[Exercise requirements] The pictures get left out, but everything else in the listing below must be duplicated exactly.

[Supplied information]

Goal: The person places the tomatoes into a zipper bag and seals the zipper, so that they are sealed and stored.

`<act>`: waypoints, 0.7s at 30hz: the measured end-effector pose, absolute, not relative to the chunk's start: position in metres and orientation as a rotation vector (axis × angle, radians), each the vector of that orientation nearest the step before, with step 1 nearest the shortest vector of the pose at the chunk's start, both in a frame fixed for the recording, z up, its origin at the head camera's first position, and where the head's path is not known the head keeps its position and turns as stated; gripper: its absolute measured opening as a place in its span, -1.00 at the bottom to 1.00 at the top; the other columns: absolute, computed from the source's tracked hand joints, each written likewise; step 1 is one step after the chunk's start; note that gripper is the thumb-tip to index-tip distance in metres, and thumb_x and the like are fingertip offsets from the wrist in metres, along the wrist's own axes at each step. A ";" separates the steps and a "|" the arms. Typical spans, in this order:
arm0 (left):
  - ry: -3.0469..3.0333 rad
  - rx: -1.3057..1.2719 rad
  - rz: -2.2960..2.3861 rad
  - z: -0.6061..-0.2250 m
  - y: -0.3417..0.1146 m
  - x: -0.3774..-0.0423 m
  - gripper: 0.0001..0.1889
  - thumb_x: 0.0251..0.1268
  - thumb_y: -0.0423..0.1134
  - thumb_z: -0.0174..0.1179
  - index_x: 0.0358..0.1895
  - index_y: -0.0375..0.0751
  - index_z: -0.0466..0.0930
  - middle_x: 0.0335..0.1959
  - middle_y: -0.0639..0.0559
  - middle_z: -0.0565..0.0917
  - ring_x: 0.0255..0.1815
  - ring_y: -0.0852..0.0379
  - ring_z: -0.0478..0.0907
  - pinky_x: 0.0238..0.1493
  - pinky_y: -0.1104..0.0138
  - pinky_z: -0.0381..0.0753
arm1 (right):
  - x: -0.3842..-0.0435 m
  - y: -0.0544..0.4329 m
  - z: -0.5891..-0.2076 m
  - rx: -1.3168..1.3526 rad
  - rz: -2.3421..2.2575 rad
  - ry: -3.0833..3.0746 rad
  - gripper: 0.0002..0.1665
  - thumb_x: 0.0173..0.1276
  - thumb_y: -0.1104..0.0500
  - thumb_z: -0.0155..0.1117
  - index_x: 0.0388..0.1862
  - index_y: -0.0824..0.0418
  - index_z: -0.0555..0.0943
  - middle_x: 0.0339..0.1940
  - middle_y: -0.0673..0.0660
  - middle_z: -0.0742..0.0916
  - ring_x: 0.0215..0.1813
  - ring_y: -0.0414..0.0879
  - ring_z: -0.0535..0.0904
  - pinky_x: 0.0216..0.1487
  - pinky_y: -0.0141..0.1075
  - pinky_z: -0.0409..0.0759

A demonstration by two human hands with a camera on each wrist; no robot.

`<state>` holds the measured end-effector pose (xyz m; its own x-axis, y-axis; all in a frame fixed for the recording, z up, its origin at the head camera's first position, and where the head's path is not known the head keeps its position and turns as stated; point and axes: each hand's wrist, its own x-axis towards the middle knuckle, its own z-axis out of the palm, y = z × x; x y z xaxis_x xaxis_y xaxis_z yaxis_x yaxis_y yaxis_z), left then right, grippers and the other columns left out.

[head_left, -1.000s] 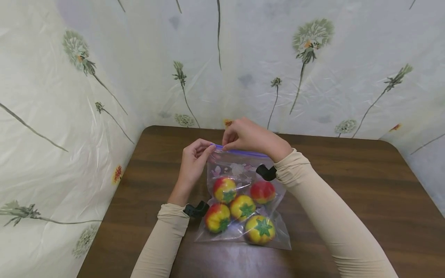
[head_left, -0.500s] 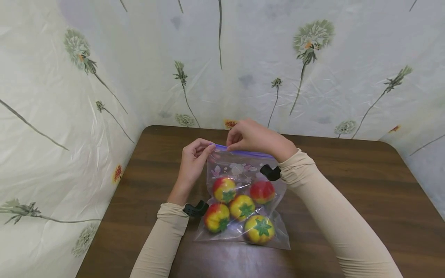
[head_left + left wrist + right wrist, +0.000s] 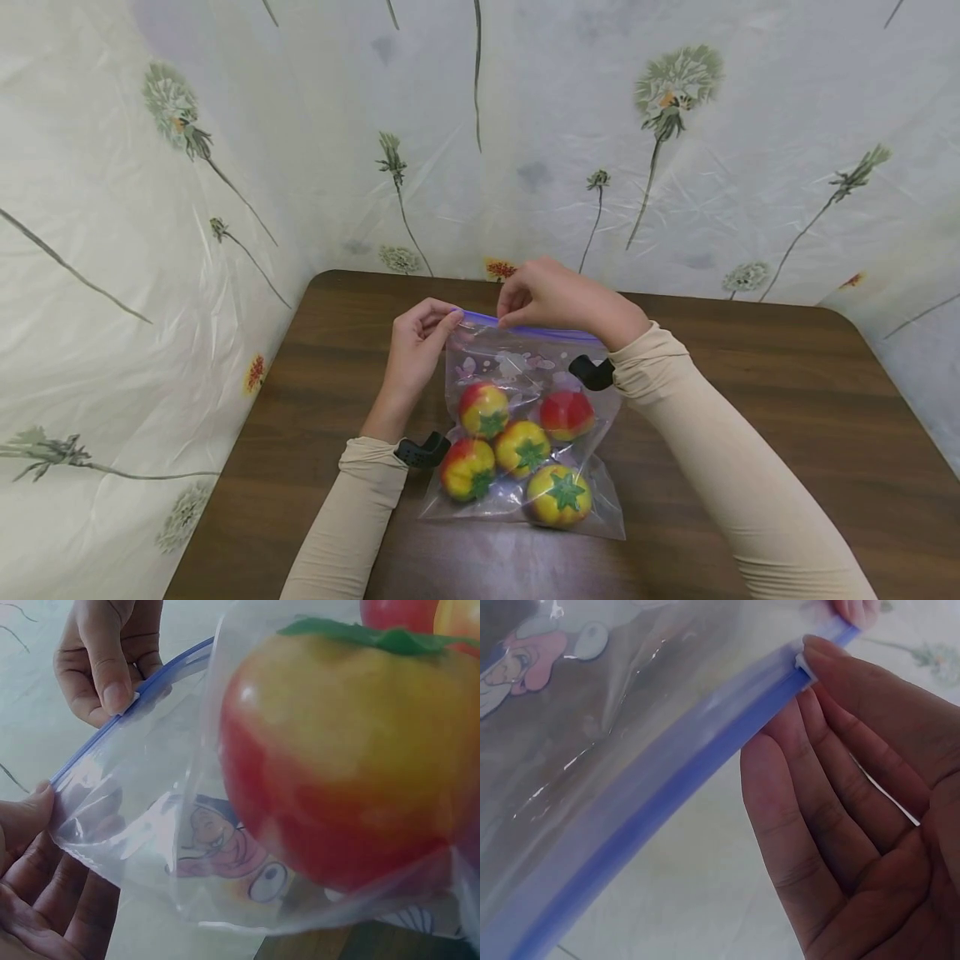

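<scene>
A clear slider zip bag (image 3: 517, 367) with a blue-purple zip (image 3: 480, 317) along its top lies before me. Several red-and-yellow fruits (image 3: 561, 496) with green leafy caps are inside it; one fruit (image 3: 345, 765) looms large in the left wrist view. My left hand (image 3: 416, 346) pinches the bag's top left corner between thumb and fingers. Farther right along the zip, my right hand (image 3: 562, 302) pinches a small white slider (image 3: 805, 669) with thumb and forefinger. The slider's far side is hidden behind the fingers.
The bag rests on a brown wooden table (image 3: 735, 400) with rounded back corners. Behind and to the left hangs pale sheeting (image 3: 510, 183) printed with dandelions. Each wrist carries a black camera mount (image 3: 424, 451) that overlaps the bag or its edge in the head view.
My right hand has slid a short way to the right along the zip. My left hand keeps its pinch on the corner, and the fruits have hardly shifted.
</scene>
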<state>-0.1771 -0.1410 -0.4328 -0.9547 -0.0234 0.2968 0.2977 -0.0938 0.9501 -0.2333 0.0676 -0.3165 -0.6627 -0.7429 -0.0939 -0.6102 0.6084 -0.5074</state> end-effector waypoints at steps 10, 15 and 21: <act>-1.972 -0.274 -2.135 -0.433 -0.142 -0.177 -0.81 0.48 -0.33 0.24 -0.10 -0.47 0.65 -0.23 -0.53 0.71 -0.46 0.26 0.75 -0.37 0.41 0.77 | -0.234 0.073 -0.316 -1.097 -0.624 2.538 -0.96 0.31 0.20 0.50 -0.35 0.14 0.80 -0.38 0.03 0.85 -0.29 -0.13 0.78 -0.15 -0.19 0.78; -2.002 -0.231 -2.071 -0.434 -0.143 -0.177 -0.81 0.44 -0.30 0.29 -0.12 -0.41 0.68 -0.22 -0.47 0.74 -0.47 0.31 0.70 -0.41 0.49 0.68 | -0.233 0.076 -0.316 -1.069 -0.606 2.543 -0.96 0.31 0.19 0.51 -0.35 0.12 0.80 -0.38 0.02 0.85 -0.29 -0.15 0.77 -0.14 -0.18 0.77; -1.992 -0.235 -2.076 -0.435 -0.145 -0.178 -0.82 0.44 -0.29 0.29 -0.12 -0.40 0.68 -0.23 -0.45 0.75 -0.44 0.30 0.74 -0.40 0.47 0.71 | -0.234 0.080 -0.317 -1.048 -0.607 2.532 -0.94 0.32 0.18 0.50 -0.35 0.14 0.80 -0.36 0.04 0.85 -0.27 -0.13 0.78 -0.12 -0.18 0.76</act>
<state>-0.1778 -0.1448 -0.4350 -0.9547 -0.0706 0.2892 0.2919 -0.0309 0.9560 -0.2342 0.0801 -0.3168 -0.6731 -0.7263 -0.1395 -0.5840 0.6377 -0.5023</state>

[Finished exercise]
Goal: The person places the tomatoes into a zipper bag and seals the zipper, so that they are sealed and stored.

`<act>`: waypoints, 0.7s at 30hz: the measured end-effector pose, absolute, not relative to the chunk's start: position in metres and orientation as a rotation vector (axis × angle, radians), each the vector of that orientation nearest the step before, with step 1 nearest the shortest vector of the pose at the chunk's start, both in a frame fixed for the recording, z up, its origin at the head camera's first position, and where the head's path is not known the head keeps its position and turns as stated; gripper: its absolute measured opening as a place in its span, -1.00 at the bottom to 1.00 at the top; the other columns: absolute, computed from the source's tracked hand joints, each written likewise; step 1 is one step after the chunk's start; note that gripper is the thumb-tip to index-tip distance in metres, and thumb_x and the like are fingertip offsets from the wrist in metres, along the wrist's own axes at each step. A ";" separates the steps and a "|" the arms. Typical spans, in this order:
arm0 (left):
  - ry: -3.0469..3.0333 rad
  - rx: -1.3057..1.2719 rad
  - rz: -2.2960..2.3861 rad
  - z: -0.6061..-0.2250 m
  - y: -0.3417..0.1146 m
  - x: -0.3774..-0.0423 m
  - gripper: 0.0001..0.1889
  - thumb_x: 0.0251..0.1268
  - thumb_y: -0.0423..0.1134
  - thumb_z: -0.0174..0.1179
  - index_x: 0.0358..0.1895
  - index_y: -0.0375..0.0751
  - index_z: -0.0466..0.0930
  - middle_x: 0.0335..0.1959
  - middle_y: -0.0639..0.0559
  - middle_z: -0.0565..0.0917
  - ring_x: 0.0255..0.1815
  - ring_y: -0.0852..0.0379
  - ring_z: -0.0478..0.0907
  - pinky_x: 0.0238..0.1493
  - pinky_y: -0.1104..0.0138
  - pinky_z: -0.0381..0.0753
arm1 (right):
  - x: -0.3842..-0.0435 m
  - y: -0.0544..0.4329 m
  - z: -0.5891..-0.2076 m
  - rx: -1.3168..1.3526 rad
  - rz: -2.3421..2.2575 rad
  - ry: -3.0833..3.0746 rad
  - gripper: 0.0002..0.1665
  - thumb_x: 0.0173..0.1276
  - thumb_y: -0.1104..0.0500
  - thumb_z: -0.0155..0.1117
  - index_x: 0.0388..0.1862
  - index_y: -0.0824..0.0418
  - index_z: -0.0555..0.0943
  - middle_x: 0.0339..0.1940
  - middle_y: -0.0673..0.0660
  - middle_z: -0.0742..0.0916
  - ring_x: 0.0215..0.1813
  - ring_y: -0.0414..0.0879
  - ring_z: -0.0535..0.0904
  - pinky_x: 0.0216..0.1487
  - pinky_y: -0.0141..0.1075
  - pinky_z: -0.0409..0.0759

A demonstration by two human hands with a camera on each wrist; no robot.

`<state>` holds the measured end-effector pose (xyz m; its own x-axis, y-axis; all in a frame fixed for the recording, z up, its origin at the head camera's first position, and where the head's path is not known the head keeps its position and turns as stated; point and axes: each hand's wrist, its own x-axis towards the middle knuckle, its own z-axis out of the palm, y = z × x; x y z xaxis_x xaxis_y xaxis_z yaxis_x yaxis_y yaxis_z), left then right, grippers and the other columns left out.

[head_left, -1.000s] 
[head_left, -0.500s] 
[head_left + left wrist + right wrist, +0.000s] 

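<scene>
A clear slider zip bag (image 3: 517, 367) with a blue-purple zip (image 3: 480, 317) along its top lies before me. Several red-and-yellow fruits (image 3: 561, 496) with green leafy caps are inside it; one fruit (image 3: 345, 765) looms large in the left wrist view. My left hand (image 3: 416, 346) pinches the bag's top left corner between thumb and fingers. Farther right along the zip, my right hand (image 3: 562, 302) pinches a small white slider (image 3: 805, 669) with thumb and forefinger. The slider's far side is hidden behind the fingers.
The bag rests on a brown wooden table (image 3: 735, 400) with rounded back corners. Behind and to the left hangs pale sheeting (image 3: 510, 183) printed with dandelions. Each wrist carries a black camera mount (image 3: 424, 451) that overlaps the bag or its edge in the head view.
My right hand has slid a short way to the right along the zip. My left hand keeps its pinch on the corner, and the fruits have hardly shifted.
</scene>
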<state>-0.1771 -0.1410 -0.4328 -0.9547 -0.0234 0.2968 0.2977 -0.0938 0.9501 -0.2333 0.0676 -0.3165 -0.6627 -0.7429 -0.0939 -0.6102 0.6084 -0.5074</state> end-effector waypoints at steps 10, 15 and 21: <act>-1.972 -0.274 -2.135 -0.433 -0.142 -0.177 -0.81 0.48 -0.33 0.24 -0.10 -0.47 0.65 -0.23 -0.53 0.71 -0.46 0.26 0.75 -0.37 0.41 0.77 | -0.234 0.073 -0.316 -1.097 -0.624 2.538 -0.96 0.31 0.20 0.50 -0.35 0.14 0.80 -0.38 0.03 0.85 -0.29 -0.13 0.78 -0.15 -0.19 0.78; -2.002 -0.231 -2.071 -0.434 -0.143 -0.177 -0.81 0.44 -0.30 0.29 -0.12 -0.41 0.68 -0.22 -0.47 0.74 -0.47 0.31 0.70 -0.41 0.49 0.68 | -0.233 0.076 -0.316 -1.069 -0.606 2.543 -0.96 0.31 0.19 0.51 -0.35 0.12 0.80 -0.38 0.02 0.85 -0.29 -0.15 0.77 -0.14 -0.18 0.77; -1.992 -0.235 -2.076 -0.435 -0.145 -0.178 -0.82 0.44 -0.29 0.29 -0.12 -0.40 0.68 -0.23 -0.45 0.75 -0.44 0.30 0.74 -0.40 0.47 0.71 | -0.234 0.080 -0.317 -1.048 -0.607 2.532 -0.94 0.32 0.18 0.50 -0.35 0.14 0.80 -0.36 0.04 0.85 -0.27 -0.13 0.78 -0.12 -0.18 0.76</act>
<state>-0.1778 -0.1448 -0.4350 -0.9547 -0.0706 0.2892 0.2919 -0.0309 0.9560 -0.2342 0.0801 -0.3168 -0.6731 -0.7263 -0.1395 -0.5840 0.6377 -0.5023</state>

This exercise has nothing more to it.